CORRECTED-U.S. FCC needs better data on TV stations' shared deals -watchdog

(In story from July 28 corrects second paragraph to properly identify the watchdog as the Government Accountability Office)

By Alina Selyukh

WASHINGTON, July 28 (Reuters) - The Federal Communications Commission may have problems ensuring that its regulations on shared arrangements by TV stations meet the agency’s goals on competition and diversity because “it lacks basic data,” the U.S. government watchdog said on Monday.

The Government Accountability Office, the investigative arm of Congress, at the request of Senate Commerce Committee Chairman Jay Rockefeller, spent a year investigating the impact of agreements between TV stations to jointly sell advertising or produce and acquire programming, or to share news or other equipment and resources.

Through interviews with stakeholders, a review of filings and documents, and a case study in six markets, the GAO found it “difficult to objectively determine” how such agreements affect the FCC’s policy goals of competition, localism and diversity in the broadcasting industry.

“FCC has not completed a study of and lacks basic data on broadcaster agreements. This lack of analysis and information could undermine FCC’s efforts to ensure its media ownership regulations achieve their intended goals,” the GAO said in a report released on Monday.

“Without conducting a fact-based analysis of how agreements are being used, FCC cannot ensure its current and future policies on broadcaster agreements serve the public interest.”

Consumer advocates and the U.S. Justice Department had urged the FCC to carefully scrutinize agreements through which broadcast companies may be effectively controlling two or more TV stations in a market.

The FCC in March voted along party lines, with a Democratic majority, to crack down on joint advertising sales agreements. The FCC now counts a broadcaster as having an ownership interest in any station in which that party sells 15 percent or more of weekly advertising time.

Current FCC rules typically prohibit one broadcaster from owning two TV stations in a local market.

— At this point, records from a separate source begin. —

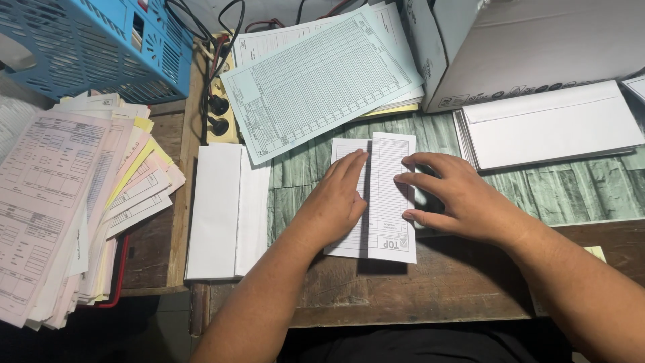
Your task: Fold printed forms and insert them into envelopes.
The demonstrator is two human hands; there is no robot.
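Your left hand (336,202) lies flat, palm down with fingers released and stretched toward twelve o'clock, pressing on the left half of a narrow white printed paper form folded lengthwise (386,195), which rests near the middle of the worn brown wooden desk (403,282). Your right hand (457,195) comes in from four o'clock; its fingers are loosely curved, not clenched, with the fingertips touching the form's right edge, and it grips nothing. The form's upper end lies on a green marble-patterned sheet covering the desk's far part (571,188). At nine o'clock from the form, just beside your left forearm, sits a stack of plain white long envelopes (225,212). Farther out at nine o'clock, well apart, a thick untidy pile of pink, yellow and white printed forms (74,195) spreads over the desk's left edge. At eleven o'clock from your hands lies a large pale blue gridded ledger sheet (322,81), tilted, on top of other papers, and past it at ten o'clock stands a blue plastic lattice basket (101,47). At two o'clock a second stack of white envelopes (551,124) lies near your right hand, touching a grey cardboard box (531,47) behind it at one o'clock.
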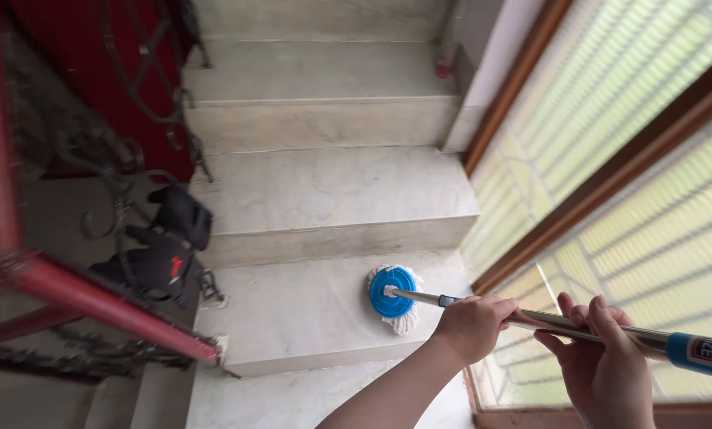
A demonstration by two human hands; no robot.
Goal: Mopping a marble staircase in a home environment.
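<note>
Left hand (474,324): grip clamped around the metal mop handle (419,297), the nearer to the mop head of the two hands, forearm coming up from the near edge.
Right hand (602,359): grip also clamped on the handle, further back along it, fingers curled over the top of the shaft, just ahead of a blue sleeve (702,352) on the pole.
Mop head (393,291): a round blue disc with white strands showing around its rim (mostly at the near and right sides), resting on the marble step (292,314) second from the near edge, towards its right end.
Handle line: runs from the disc's centre rightwards and nearer, passing through both hands and out at the right edge.
Stairs: pale marble steps rising away to the far side, at least four treads in view.
Left side: a red railing (94,298) with dark wrought-iron scrollwork, and a black cloth item (169,254) (a glove or bag, hard to tell) hanging on the ironwork beside the steps.
Right side: a wood-framed window (634,159) with ribbed frosted glass, close beside the hands.
</note>
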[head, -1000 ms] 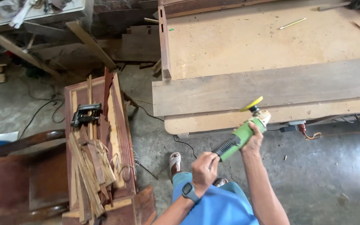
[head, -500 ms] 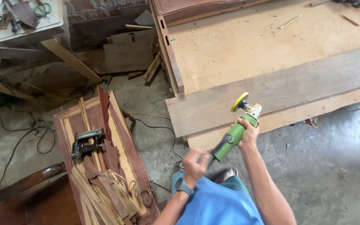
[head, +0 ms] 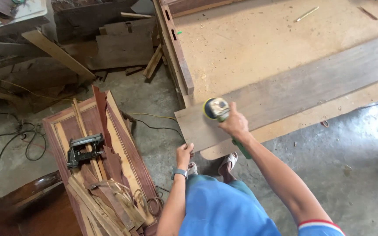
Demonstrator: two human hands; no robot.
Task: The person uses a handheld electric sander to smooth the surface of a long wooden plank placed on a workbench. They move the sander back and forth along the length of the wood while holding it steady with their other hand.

The two Republican commission members opposed the move, and their concerns were echoed by the broadcasting industry - in particular that the arrangements are vital to financially strapped local stations as they save cash on ad sales and use it to improve programming or even stay on air.

The National Association of Broadcasters, a trade group, is suing the FCC over the restrictions.

The FCC has also launched a new review of its media ownership rules, which has to be conducted every four years, and is seeking comment on whether it should require TV stations to disclose shared services agreements.

The GAO found that TV stations were “increasingly sharing services,” but found limited data on how prevalent those agreements were. Neither the FCC nor industry representatives could point to a central data source to track such agreements, the GAO said.

The report also found that broadcasters were more likely to strike so-called joint sales agreements or local marketing agreements in smaller markets. No data was available for local news service agreements or shared services agreements broadly.

The FCC declined a request for comment on Monday.